D’après Kuala Lumpur, il a été empoisonné par un agent neurotoxique, le VX, une version plus mortelle du gaz sarin, indolore, inodore et si toxique qu’il a été classé comme arme de destruction massive. Kim Jong-Nam est mort en moins de 20 minutes, et son décès fut probablement très douloureux, selon des experts.

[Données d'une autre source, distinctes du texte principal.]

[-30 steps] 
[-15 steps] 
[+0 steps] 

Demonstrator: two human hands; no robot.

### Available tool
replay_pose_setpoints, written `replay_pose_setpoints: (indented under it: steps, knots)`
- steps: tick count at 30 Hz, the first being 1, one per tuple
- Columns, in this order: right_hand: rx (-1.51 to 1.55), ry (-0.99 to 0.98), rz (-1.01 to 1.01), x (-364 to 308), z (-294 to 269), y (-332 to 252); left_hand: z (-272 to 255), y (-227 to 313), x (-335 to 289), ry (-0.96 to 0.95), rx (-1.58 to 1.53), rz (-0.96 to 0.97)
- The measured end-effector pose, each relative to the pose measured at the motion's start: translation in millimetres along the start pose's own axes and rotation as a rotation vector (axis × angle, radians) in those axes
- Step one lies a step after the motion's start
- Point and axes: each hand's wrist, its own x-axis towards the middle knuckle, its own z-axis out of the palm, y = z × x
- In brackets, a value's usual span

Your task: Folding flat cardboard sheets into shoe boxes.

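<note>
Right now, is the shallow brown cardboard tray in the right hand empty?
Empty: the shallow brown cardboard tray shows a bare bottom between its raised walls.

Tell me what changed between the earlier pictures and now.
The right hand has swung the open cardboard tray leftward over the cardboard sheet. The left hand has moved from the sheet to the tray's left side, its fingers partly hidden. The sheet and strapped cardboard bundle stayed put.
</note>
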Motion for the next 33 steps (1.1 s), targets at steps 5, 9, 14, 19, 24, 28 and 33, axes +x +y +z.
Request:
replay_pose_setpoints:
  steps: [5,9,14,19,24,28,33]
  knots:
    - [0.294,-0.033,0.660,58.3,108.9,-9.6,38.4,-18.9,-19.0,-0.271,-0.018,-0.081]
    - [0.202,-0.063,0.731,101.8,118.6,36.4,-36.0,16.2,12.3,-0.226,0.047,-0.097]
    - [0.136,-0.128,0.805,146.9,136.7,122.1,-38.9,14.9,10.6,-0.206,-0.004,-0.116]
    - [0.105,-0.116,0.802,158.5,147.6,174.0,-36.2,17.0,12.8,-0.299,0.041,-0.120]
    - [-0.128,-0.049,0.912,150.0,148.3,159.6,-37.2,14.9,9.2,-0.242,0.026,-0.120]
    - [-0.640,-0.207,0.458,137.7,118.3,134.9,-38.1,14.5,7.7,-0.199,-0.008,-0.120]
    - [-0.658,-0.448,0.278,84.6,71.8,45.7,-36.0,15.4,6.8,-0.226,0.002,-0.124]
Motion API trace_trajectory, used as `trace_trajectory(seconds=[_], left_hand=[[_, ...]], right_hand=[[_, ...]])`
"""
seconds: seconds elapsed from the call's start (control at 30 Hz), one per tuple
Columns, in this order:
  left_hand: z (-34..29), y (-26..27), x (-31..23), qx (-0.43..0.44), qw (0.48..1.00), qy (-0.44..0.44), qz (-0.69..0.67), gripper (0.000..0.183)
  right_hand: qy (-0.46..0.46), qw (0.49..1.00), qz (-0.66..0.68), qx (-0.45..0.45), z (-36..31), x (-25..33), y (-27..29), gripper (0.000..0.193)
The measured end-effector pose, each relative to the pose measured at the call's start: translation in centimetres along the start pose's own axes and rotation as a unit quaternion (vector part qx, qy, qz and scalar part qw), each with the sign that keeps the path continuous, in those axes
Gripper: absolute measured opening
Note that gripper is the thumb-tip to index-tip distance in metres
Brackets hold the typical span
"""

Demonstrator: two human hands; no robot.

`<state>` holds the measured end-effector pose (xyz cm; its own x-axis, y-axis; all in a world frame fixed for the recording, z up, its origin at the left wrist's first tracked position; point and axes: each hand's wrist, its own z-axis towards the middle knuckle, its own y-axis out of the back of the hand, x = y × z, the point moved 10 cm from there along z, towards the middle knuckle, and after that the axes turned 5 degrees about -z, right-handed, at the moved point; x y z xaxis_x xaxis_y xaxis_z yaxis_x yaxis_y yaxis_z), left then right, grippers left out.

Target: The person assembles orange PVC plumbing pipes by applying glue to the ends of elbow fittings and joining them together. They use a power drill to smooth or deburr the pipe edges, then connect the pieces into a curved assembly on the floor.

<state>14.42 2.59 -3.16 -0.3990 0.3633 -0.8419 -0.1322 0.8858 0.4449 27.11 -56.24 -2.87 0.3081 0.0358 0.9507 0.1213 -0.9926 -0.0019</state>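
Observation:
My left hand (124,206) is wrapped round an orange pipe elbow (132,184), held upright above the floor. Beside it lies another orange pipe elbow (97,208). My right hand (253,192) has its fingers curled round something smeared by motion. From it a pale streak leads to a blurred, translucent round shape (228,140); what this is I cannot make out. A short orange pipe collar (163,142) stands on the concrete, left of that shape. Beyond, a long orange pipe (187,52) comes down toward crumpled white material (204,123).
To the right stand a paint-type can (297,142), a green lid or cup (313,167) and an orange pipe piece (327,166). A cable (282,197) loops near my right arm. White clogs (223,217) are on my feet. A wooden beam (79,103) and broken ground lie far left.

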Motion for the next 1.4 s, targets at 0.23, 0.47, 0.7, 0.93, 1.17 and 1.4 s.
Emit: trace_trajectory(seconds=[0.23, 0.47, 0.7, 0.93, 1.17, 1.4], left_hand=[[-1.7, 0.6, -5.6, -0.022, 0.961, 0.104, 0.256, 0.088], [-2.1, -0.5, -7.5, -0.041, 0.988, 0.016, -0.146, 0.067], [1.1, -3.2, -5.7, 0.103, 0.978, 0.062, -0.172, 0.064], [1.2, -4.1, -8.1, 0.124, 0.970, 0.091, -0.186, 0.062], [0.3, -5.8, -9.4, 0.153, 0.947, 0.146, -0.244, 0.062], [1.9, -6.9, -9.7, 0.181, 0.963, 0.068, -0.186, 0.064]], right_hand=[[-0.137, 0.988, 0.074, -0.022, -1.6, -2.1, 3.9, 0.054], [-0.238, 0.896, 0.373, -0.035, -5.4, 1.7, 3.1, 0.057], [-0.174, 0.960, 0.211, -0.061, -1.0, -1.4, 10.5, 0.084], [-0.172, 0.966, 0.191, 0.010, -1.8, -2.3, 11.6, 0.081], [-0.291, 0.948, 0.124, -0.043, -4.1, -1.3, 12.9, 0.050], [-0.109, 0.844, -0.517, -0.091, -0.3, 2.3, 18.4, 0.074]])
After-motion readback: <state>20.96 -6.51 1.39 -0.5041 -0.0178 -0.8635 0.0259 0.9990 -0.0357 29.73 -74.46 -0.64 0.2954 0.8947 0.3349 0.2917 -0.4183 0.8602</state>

Les deux suspectes, Siti Aisyah, une Indonésienne de 25 ans, et Doan Thi Huong, une Vietnamienne de 28 ans, ont été inculpées mercredi pour assassinat et encourent la peine de mort par pendaison. Elles affirment avoir été dupées et avoir cru participer à un vidéo gag.

Brouille diplomatique

Huit Nord-Coréens sont aussi soupçonnés d’être impliqués dans cette affaire. L’un d’entre eux a été expulsé vendredi. Quatre autres ont fui la Malaisie le jour de l’assassinat.

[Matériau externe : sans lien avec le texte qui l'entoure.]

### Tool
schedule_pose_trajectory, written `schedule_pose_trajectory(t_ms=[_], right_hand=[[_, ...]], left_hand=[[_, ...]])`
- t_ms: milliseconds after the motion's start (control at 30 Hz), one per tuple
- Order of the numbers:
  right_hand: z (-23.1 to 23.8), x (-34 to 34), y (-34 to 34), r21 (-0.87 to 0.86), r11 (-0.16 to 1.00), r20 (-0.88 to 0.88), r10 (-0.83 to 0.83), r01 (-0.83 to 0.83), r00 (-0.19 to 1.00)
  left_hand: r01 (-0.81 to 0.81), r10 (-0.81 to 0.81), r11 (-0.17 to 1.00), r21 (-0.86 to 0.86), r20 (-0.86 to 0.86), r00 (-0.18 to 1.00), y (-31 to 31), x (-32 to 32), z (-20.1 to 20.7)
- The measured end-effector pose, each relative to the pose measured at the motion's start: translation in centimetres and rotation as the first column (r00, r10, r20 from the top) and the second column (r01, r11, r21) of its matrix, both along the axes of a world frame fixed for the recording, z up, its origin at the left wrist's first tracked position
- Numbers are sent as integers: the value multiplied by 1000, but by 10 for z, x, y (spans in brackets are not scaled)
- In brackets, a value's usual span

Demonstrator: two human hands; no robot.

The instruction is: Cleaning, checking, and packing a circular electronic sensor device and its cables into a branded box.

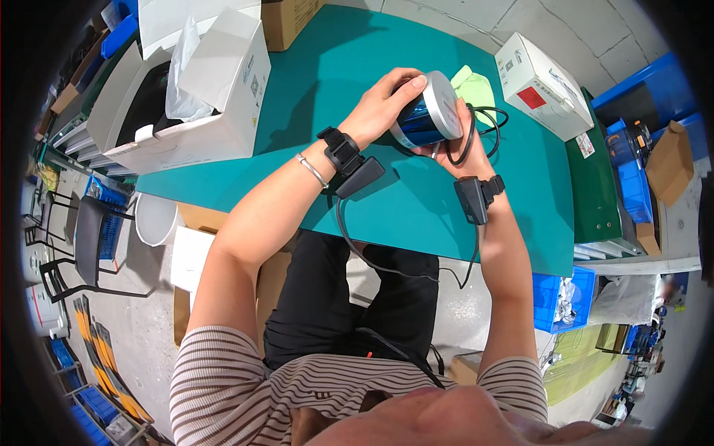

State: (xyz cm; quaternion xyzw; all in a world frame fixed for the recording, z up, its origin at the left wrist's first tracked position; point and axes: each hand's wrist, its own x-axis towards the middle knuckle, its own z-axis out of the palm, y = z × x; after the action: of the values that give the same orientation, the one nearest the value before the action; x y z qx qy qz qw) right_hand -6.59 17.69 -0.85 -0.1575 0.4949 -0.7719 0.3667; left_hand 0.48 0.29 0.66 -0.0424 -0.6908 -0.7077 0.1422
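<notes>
Between my two hands is a cylindrical sensor (444,108) with a silver cap and a glossy dark blue band, tilted over the green table (312,89). My left hand (385,104) grips it from the left, thumb near the rim of the cap. My right hand (462,147) supports its lower right side, with the fingers partly hidden under it. A black cable (497,126) loops beside my right hand and over its fingers. Just behind the sensor lies a light green cloth (476,88). Each wrist wears a black strapped device, joined by a thin cable.
An open white box (186,145) with a plastic bag and dark contents stands at the left. A closed white box (543,85) sits at the back right, and a brown carton (290,22) at the back. Blue bins (628,171) are on the right; a chair (89,238) stands left.
</notes>
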Motion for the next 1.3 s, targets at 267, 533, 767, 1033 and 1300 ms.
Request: schedule_pose_trajectory(t_ms=[267, 533, 767, 1033, 1300], right_hand=[[-2, -2, 1, 12, 1000, -13, 6, -6, 1000], [0, 0, 1, 23, 1000, -29, 2, -1, 1000], [7, 6, -3, 32, 999, -49, -36, 37, 998], [9, 9, -4, 36, 998, -50, -48, 50, 998], [8, 5, -1, 31, 999, -41, -20, 21, 999]], left_hand=[[11, -12, 1000, -8, -17, 1000, -3, -3, -4], [0, -1, 1000, -22, -19, 1000, -1, 0, 0], [-4, 4, 1000, -7, 17, 1000, 0, -1, 0], [9, -9, 1000, 0, -34, 999, -4, -2, -4], [16, -15, 1000, 17, -10, 1000, -2, -3, -2]])
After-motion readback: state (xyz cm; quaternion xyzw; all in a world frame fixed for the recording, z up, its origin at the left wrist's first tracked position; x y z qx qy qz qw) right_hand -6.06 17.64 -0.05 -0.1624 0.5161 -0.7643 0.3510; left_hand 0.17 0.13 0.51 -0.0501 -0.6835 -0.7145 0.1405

Depuis le début de cette affaire la Corée du Sud pointe un doigt accusateur sur son voisin du Nord, parlant d’un « ordre permanent » de Kim Jong-Un pour éliminer son demi-frère. Kim Jong-Nam vivait en exil depuis des années. Il s’était montré critique envers le régime le plus hermétique au monde.

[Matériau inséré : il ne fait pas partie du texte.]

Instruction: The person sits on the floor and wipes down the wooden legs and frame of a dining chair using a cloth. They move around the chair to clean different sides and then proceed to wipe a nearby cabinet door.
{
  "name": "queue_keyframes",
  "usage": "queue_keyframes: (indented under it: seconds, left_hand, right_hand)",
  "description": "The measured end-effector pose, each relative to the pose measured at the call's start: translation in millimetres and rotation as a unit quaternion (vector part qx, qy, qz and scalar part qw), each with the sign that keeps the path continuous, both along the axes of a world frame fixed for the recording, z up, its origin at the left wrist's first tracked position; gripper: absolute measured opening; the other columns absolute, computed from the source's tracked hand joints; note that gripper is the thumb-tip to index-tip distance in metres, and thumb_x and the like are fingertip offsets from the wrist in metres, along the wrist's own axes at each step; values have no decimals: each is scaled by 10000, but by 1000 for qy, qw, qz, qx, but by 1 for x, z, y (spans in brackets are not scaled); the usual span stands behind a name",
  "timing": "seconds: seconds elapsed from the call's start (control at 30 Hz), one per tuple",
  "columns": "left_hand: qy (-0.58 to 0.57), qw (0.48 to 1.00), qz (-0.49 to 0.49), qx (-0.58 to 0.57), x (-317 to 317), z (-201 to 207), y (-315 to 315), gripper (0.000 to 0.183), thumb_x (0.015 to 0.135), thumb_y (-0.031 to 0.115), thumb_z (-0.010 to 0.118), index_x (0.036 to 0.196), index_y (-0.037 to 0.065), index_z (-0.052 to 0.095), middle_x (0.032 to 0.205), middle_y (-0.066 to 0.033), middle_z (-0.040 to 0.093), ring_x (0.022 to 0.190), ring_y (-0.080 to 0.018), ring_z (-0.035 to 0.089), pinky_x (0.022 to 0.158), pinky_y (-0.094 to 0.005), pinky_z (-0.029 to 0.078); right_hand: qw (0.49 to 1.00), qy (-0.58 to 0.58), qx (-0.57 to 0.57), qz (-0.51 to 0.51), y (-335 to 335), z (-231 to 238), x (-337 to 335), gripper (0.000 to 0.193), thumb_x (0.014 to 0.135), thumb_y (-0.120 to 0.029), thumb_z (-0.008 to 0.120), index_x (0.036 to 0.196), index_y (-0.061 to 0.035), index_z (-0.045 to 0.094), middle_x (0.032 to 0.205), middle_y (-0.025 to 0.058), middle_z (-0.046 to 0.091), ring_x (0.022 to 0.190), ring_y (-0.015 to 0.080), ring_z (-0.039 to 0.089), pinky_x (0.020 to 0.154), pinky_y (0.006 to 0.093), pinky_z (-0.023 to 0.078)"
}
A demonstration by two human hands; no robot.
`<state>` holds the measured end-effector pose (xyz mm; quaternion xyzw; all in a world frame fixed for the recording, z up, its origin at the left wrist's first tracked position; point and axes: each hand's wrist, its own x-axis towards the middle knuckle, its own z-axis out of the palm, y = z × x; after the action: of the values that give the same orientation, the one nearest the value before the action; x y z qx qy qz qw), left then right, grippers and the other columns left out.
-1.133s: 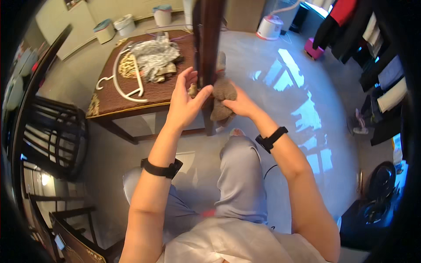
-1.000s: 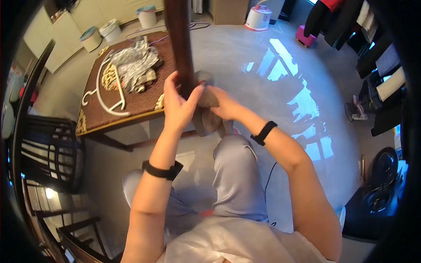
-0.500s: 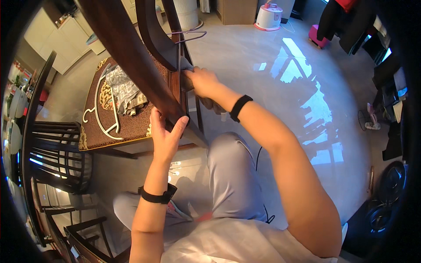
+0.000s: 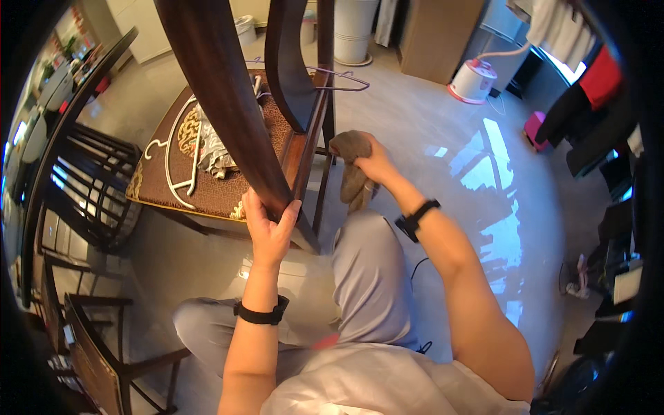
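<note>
- Grasping: right grip (image 4: 377, 162) closed round a bunched grey-brown soft fabric cloth (image 4: 351, 146), held over the glossy grey floor (image 4: 408, 114).
- Changed in the last half second: cloth moved off the reddish-brown wooden side rail (image 4: 304, 155), now right of it; means that rail gets no cloth contact at present.
- Left grip (image 4: 270, 225): fingers and thumb round lower end of the curved dark-brown wooden beam (image 4: 228, 104).
- Beyond left grip: brown patterned seat pad (image 4: 221, 197), white plastic hanger (image 4: 168, 162), crumpled silver-grey fabric (image 4: 216, 158).
- Beyond right grip, leftward: purple wire hanger (image 4: 342, 88).
- In the way: beam crosses above seat, partly hiding fabric; grey-trousered knee (image 4: 373, 266) just below right grip.
</note>
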<state>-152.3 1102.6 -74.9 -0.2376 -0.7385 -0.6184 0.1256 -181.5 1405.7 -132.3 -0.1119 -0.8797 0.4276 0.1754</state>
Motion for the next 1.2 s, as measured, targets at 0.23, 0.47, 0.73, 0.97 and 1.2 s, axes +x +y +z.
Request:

La Corée du Nord a protesté vigoureusement contre l’enquête des autorités malaisiennes, accusées de collusion avec ses ennemis. De même, Pyongyang n’a pas accepté les conclusions de l’autopsie et soutient que la victime est décédée d’une crise cardiaque.

Le chef de la police malaisienne a balayé ces accusations : « Notre enquête, étayée par les expertises, confirme que Kim a été assassiné. La Corée du Nord peut dire ce qu’elle veut, ce sont les faits ».

Les autorités malaisiennes avaient déjà convoqué le mois dernier l’ambassadeur nord-coréen, qui accusait pour sa part l’enquête d’avoir des motivations politiques

La brouille diplomatique entre les deux pays, qui entretenaient jusqu’alors des relations relativement chaleureuses, ne cesse donc de s’aggraver. Avant l’expulsion de l’ambassadeur, Kuala Lumpur avait ainsi annoncé l’annulation, à compter du 6 mars, d’un accord bilatéral permettant à leurs ressortissants respectifs de se rendre chez l’autre sans visa.

La Malaisie figurait parmi les rares pays au monde à avoir conclu de tels accords avec Pyongyang.